User statistics (penetration and active use)
- County-specific social media penetration: No authoritative, regularly published dataset reports platform penetration at the Cook County (MN) level. Publicly available measures are typically national or statewide, with small-area estimates requiring proprietary panel or modeled data.
- Relevant benchmarks used to contextualize Cook County:
- U.S. adult social media use: About 69% of U.S. adults report using at least one social media site (Pew Research Center, 2023). Source: Pew Research Center’s “Social Media Use in 2023”.

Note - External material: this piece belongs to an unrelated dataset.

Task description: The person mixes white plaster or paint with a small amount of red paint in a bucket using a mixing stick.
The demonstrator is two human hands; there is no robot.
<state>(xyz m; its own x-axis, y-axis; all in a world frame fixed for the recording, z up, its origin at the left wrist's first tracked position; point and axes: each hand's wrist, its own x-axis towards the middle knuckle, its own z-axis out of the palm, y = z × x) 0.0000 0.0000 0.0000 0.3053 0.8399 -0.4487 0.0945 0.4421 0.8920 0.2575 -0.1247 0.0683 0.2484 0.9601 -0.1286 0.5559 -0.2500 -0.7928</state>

- Minnesota connectivity context: County-level internet access varies, especially in rural areas; public broadband availability and adoption help set the ceiling for social platform reach. Reference context: FCC Broadband Deployment Map (availability) and U.S. Census Bureau American Community Survey (ACS) (household internet subscription measures).
Age group trends (who uses social media most)
National survey evidence consistently shows higher social media use among younger adults, with a notable decline among older age groups:
- 18–29: ~84% report using social media.
- 30–49: ~81%.
- 50–64: ~73%.
- 65+: ~45%.
Source: Pew Research Center (2023).
Cook County’s age profile is older than many urban counties, which generally corresponds to relatively greater importance of platforms with higher adoption among older adults (notably Facebook) and heavier reliance on community information-sharing rather than influencer-style discovery.
Gender breakdown
Across the U.S., overall social media use is similar by gender, with platform-level differences more pronounced than overall adoption:
- Any social media: Men and women report comparable usage levels overall (Pew, 2023). Source: Pew Research Center (2023).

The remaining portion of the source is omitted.